What is the most rewarding thing about being a barrister; has life at the Bar met your expectations?

The most rewarding thing has been to help people at the most stressful time of their lives, even if that is simply to support and explain the process, and ensure their voices are heard. As a family and Court of Protection barrister I’m rewarded when the system is successful in protecting the rights of vulnerable children and adults to ensure that they live the life that they would want to lead. I didn’t know what to expect as a barrister, and the workload in pupillage seemed insurmountable, but over the years it has surpassed my expectations.

How do you use your experience of coming to the Bar from an under-represented background to support those seeking to do the same, and/or why is it important for barristers to contribute in this way?

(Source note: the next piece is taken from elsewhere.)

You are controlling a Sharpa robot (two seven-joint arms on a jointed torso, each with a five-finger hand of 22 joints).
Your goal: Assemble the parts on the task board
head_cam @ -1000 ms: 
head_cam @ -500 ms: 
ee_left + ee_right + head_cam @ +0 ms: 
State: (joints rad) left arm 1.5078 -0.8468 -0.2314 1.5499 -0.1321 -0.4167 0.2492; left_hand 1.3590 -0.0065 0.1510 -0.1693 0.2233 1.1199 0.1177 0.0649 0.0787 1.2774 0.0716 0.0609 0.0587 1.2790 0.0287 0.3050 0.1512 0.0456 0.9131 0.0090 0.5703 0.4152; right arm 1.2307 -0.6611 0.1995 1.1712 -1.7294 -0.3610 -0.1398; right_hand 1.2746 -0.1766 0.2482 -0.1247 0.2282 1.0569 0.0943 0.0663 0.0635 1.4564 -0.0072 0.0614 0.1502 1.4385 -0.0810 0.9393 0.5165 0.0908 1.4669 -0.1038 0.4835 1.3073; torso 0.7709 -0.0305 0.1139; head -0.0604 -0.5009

I am a member of the Bar Council’s Equality & Diversity and Social Mobility Committee (Retention Panel) and contribute to that regularly. I am also a regular attender at Circuit qualifying events for BPP students and make a point of speaking to attendees who may be in a similar position that I was, to encourage them. I recently met a young female Bar student from the North of England at one such event who I have stayed in touch with in the hope that I can continue to offer support and encouragement.

As a joint head of chambers, we recruit at least one pupil per year from the Legal Education Foundation (LEF), who focus their recruitment on underrepresented groups. This scheme means that the pupils know whether they have been successful before they embark on the expense of the BPTC. They are also supported financially by the LEF.

I have been part of the “speakers for schools” scheme over the years and in recent years have taken part in the advocacy training with the Bar Council for the Bar Placement Scheme, which my chambers is a part of.

It is vital that the Bar is seen as an accessible profession to all. One of the main skills that I was able to draw on in my early days was the ability to get on with clients regardless of their backgrounds and talk to them with an understanding of where they may have come from. We must be representative of those that we are seeking to speak for in court, if we are going to properly represent their views. I feel strongly that females from a Northern working-class background who can achieve a place at the Bar on merit alone should be fully encouraged.

What are the challenges facing today's aspiring barristers, and how could they be addressed?

The challenges remain financial and perception. I have been told on numerous occasions by students that they think they’d have to change their accent to come to the Bar, or that they don’t know enough judges to apply. Added to that are the horrendous levels of debt for university and the BTPC, with the uncertainty of whether they’ll find pupillage. In our chambers, we offer a pupillage the year before the applicant takes the course, which encourages applications from those without financial backing to apply in the knowledge that they would have a pupillage.

The current COVID-19 crisis has exacerbated the problem given the uncertainty around work levels and hearings. The government proposal of extended sitting hours would also deter those with caring responsibilities and family life, which is likely to be disproportionately women. In order to overcome these, the Bar and its leaders need to ensure that flexible working is actually flexible in practice and not just name.

In relation to the pandemic, if the profession is to continue to encourage underrepresented groups, chambers need to bear in mind that financial support will be crucial for the juniors going forward.

What advice would you give to someone from an under-represented background, seeking to succeed at the Bar?

To develop perseverance and resilience. To not be detracted by imposter syndrome or negative feedback from others. If you are determined to come to the Bar then your background will be to your advantage in practice and you need to see it as a unique selling point, not a disadvantage. You have experiences that others in chambers will not have that will enable you to relate better to your clients. Determination is key. On the practical side, there is help available, in the form of scholarships and the Legal Education Foundation. Don’t ever be ashamed or embarrassed to ask for financial assistance, it is a fact of life.